[PYTHON] Let's have Aozora Bunko summarized while talking with COTOHA

This is Qiita's first post. Please forgive the points that do not reach. Promise a Bugfix.

Good articles have been mass-produced from the planning of COTOHA API, and I am enjoying it as a reader. When I thought about doing something myself, I wanted to summarize my literary work. Naturally, open source literature is limited, so I chose Aozora Bunko as my target.

In conclusion, the results are not academically meaningful. The conclusion is that I tried and errored the COTOHA API and got an interesting result in my own way. However, isn't the natural language processing API originally something that can be enjoyed in this way? Proposal.

Among the COTOHA APIs, I have high expectations for the summary API. In terms of compressing the amount of information, I think it will be a good auxiliary tool for busy modern people. It's like saying "God is dead!" When you give "Zoroaster talks". Well, I don't know what help our lives if we get the summary "God is dead!"

The environment is Colaboratory.

COTOHA API, or

COTOHA API

An API that allows you to easily try language processing! (In Qiita, explanation is no longer necessary, so I will omit it)

On the shoulders of giants

You can easily do big things by riding on the shoulders of Qiita's ancestors. Thank you very much.

I made an emotion radar chart of Aozora Bunko's work Copy and paste code to use Cotoha on Google colab very easily [First COTOHA API] I tried to summarize the old story

Below, I will continue to inherit my code, philosophy, passion and half-interesting feelings.

Standing on the shoulders of giants

The code I wrote this time just divides the text to be analyzed into a certain number (5000 characters) and passes it to the API. It is also regrettable to call it a stepladder. It's about a mountain in the sandbox. I think it is correct to use punctuation marks, but I am lacking in technical skills.

def summarize_by_cotoha(url):
  document=get_txt_from_aozorabunko(url)
  document_split=[document[i:i+5000] for i in range(0,len(document),5000)]
  document_summary=[]
  for sentense in document_split:
    document_summary.append((cotoha_call("summary",sentense))["result"])

  return document_summary

Let's summarize Aozora Bunko

I didn't have a literary background, so I tried it with the theme of "Dazai's human disqualification," which is the greatest common divisor if viewed favorably. I haven't read it. The title touches my heart for some reason.


#Human disqualification
ningenshikkaku=get_txt_from_aozorabunko("https://www.aozora.gr.jp/cards/000035/files/301_14912.html")
cotoha_call("summary",ningenshikkaku)

===>
Summary (β)
===>
<Error> BAD REQUEST

trial

What? What is BAD REQUEST? I heard that an error will occur if the request is too long, but is it BAD REQUEST?

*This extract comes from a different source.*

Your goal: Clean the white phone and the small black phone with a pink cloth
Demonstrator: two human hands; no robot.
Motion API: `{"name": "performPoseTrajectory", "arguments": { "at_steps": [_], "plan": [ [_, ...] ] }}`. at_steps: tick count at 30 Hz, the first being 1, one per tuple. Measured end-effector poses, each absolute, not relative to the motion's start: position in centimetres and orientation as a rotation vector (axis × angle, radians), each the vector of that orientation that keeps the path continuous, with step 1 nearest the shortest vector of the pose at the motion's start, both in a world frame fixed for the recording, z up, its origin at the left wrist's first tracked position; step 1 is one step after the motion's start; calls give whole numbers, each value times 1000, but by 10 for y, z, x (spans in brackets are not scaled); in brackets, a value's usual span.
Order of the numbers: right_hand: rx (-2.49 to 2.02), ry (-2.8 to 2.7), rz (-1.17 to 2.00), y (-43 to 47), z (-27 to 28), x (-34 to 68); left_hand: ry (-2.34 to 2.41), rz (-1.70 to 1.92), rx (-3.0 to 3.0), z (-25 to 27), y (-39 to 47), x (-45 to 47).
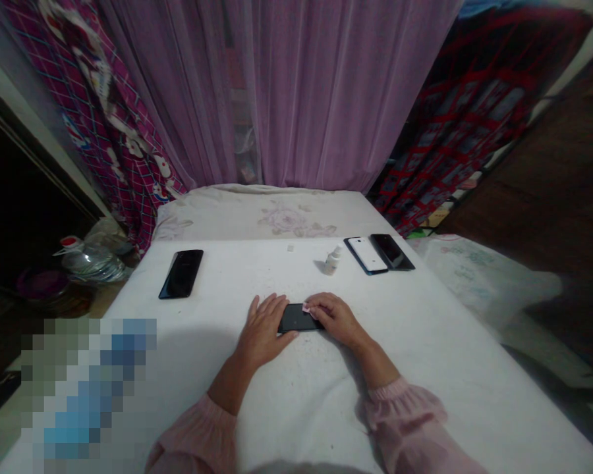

I'm a little frustrated, so I'll ask COTOHA.


cotoha_call("summary",'''
I'm not sure what caused the error.
Is it a problem to be called BAD REQUEST?
Please do something!

''')

===>
Summary (β)
===>
{'result': 'I'm not sure what caused the error.', 'status': 0}

Apparently, the information other than "An error has occurred!" Was judged to be garbage.

Try to put in current affairs and explore the reaction



cotoha_call("summary",'''
I'm not sure what caused the error.
Is it a problem to be called BAD REQUEST?
Please do something!
It's nice weather today, is not it! It's the best in spring! I can't wait for the cherry blossoms, right? Isn't the coronavirus converged?

''')

===>
Summary (β)
===>
{'result': 'I'm not sure what caused the error.', 'status': 0}

It seems that it is only judged as a Kramer who complains about the error

Let's put in the only phrase that Natsume Soseki knows, or the phrase of Oda Nobunaga's death poem.


cotoha_call("summary",'''
I'm not sure what caused the error.
Is it a problem to be called BAD REQUEST?
Please do something!
It's nice weather today, is not it! It's the best in spring! I can't wait for the cherry blossoms, right? Isn't the coronavirus converged?

I am a cat.

50 years human
If you dive in the lower heavens
Like a dream
Received once
Should there be something that cannot be destroyed
''')

===>
Summary (β)
===>
{'result': 'If we dive in the heavens for 50 years, it will become like a dream, and should there be something that cannot be destroyed once?', 'status': 0}

It finally responded. Compared to Oda Nobunaga's death poem, my malicious complaint seems to be less than garbage

I finally decided to split the sentence and pass it to the API


ningen_summary=summarize_by_cotoha("https://www.aozora.gr.jp/cards/000035/files/301_14912.html")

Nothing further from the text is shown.